Challenge-derived design principles for a semantic gazetteer for medieval and early modern places

Tracking #: 2066-3279

Authors: 
Philipp Schneider
Jim Jones
Torsten Hiltmann
Tomi Kauppinen

Responsible editor: 
Christoph Schlieder

Submission type: 
Survey Article
Abstract: 
In recent years gazetteers based on semantic web technologies were discussed as an effective way to describe, formalize and standardize place data by using contextual information as a method to structure and distinguish places from each other. While research concerning semantic gazetteers with regard to historical places has pointed out the importance of enabling the creation of a global and epoch-spanning gazetteer, we want to emphasize the importance of taking a domain oriented approach as well -- in our case, focusing on places set in medieval and early modern times. By discussing the topic from the historians’ perspective, we will be able to identify a number of challenges that are specific to the semantic representation of places set in these time periods. We will then do a survey of existing gazetteer projects that are taking historical places into account. This will enable us to find out which technologies and practices already exist, that can meet the demands of a gazetteer that considers the time specific geographic, social and administrative structures of medieval and early modern times. Finally we will develop a catalogue of design practices for such a semantic gazetteer. Our recommendations will be derived from these existing solutions as well as from our epoch-specific challenges identified before.
Full PDF Version: 
Tags: 
Reviewed

Decision/Status: 
Minor Revision

Solicited Reviews:
Click to Expand/Collapse
Review #1
By Muriel van Ruymbeke submitted on 08/Mar/2019
Suggestion:
Minor Revision
Review Comment:

This manuscript was submitted as 'Survey Article' and should be reviewed along the following dimensions: (1) Suitability as introductory text, targeted at researchers, PhD students, or practitioners, to get started on the covered topic. (2) How comprehensive and how balanced is the presentation and coverage. (3) Readability and clarity of the presentation. (4) Importance of the covered material to the broader Semantic Web community.
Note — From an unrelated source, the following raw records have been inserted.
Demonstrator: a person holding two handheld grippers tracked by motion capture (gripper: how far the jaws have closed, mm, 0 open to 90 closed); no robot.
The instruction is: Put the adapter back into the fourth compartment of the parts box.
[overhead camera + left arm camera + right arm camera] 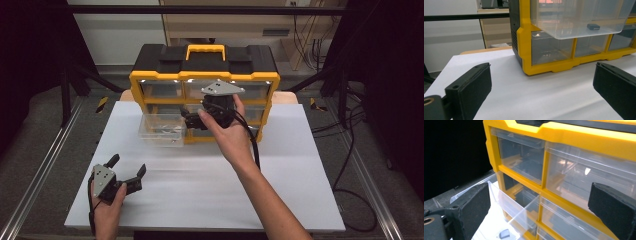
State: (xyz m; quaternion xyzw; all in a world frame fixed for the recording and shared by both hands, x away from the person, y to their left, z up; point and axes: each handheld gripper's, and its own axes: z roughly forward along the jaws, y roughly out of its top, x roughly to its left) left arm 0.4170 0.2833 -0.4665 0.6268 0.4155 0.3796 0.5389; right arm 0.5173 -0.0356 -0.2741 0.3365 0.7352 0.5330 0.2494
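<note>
A yellow and black drawer cabinet point(205, 62) stands at the back of the white table point(200, 185). One clear drawer point(161, 129) in its left column is pulled out. A small dark item point(593, 26) lies inside that drawer point(579, 17). A hand holds my right gripper point(202, 116) against the cabinet front, just right of the drawer. Its jaws are open, facing the upper drawers point(524, 157), with nothing between them. The pulled-out drawer point(509, 202) and the small dark item point(504, 234) sit low on the left in the right gripper view. My left gripper point(128, 164) rests open near the table's front left.
Metal rails point(45, 165) run along both sides of the table. Black cables point(350, 165) trail on the floor at the right. A wooden bench point(225, 25) stands behind the cabinet. White tabletop stretches between the left gripper point(541, 87) and the cabinet point(524, 37).
</note>
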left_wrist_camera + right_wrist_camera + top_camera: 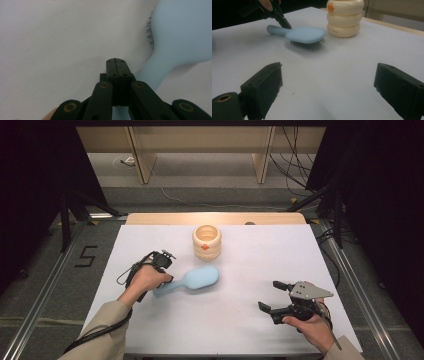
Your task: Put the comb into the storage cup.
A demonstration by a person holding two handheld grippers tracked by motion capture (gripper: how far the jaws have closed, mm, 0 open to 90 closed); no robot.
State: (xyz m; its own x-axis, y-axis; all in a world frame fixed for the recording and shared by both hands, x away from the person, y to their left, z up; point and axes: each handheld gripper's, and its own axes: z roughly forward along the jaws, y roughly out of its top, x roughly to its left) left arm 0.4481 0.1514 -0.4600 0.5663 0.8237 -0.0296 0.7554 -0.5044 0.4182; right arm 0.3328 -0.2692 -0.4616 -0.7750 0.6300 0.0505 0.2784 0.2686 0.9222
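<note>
A light blue hairbrush (192, 280) lies bristles down on the white desk (225, 330). The left gripper (117, 65) has its fingers pressed together with nothing between them, just beside the brush handle. The right gripper (274, 296) has its fingers wide apart, well away from the brush. A cream ringed pot (206, 241) stands near the brush head.

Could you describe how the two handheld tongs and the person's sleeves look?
Both tongs are black. The left tongs trail a black cable; their linkage arms have brass-coloured pivot rings. The right tongs carry a grey three-cornered plate on top and have thick, blocky jaws. The person wears beige sleeves on both forearms.
</note>
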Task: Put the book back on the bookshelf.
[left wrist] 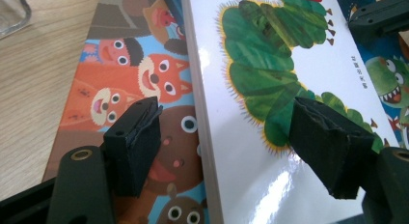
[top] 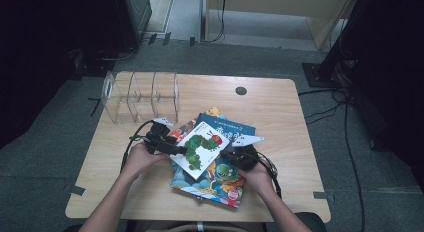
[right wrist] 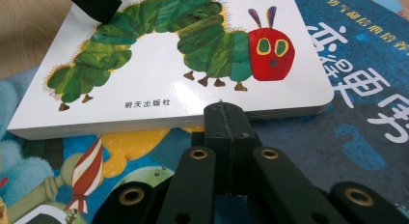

The paper is suitable as introductory text, targeted at researchers, PhD students, or practitioners, to get started on the covered topic. But some points still need to be tackled (see below). In general, the presentation and coverage are comprehensive and well balanced, with some points to improve:
a.section 2: basic concepts to structure historical place and spatial data. The basic concepts should be more emphasized
b.Conclusion: last sentence says: “…we have developed a catalog of design practices…”.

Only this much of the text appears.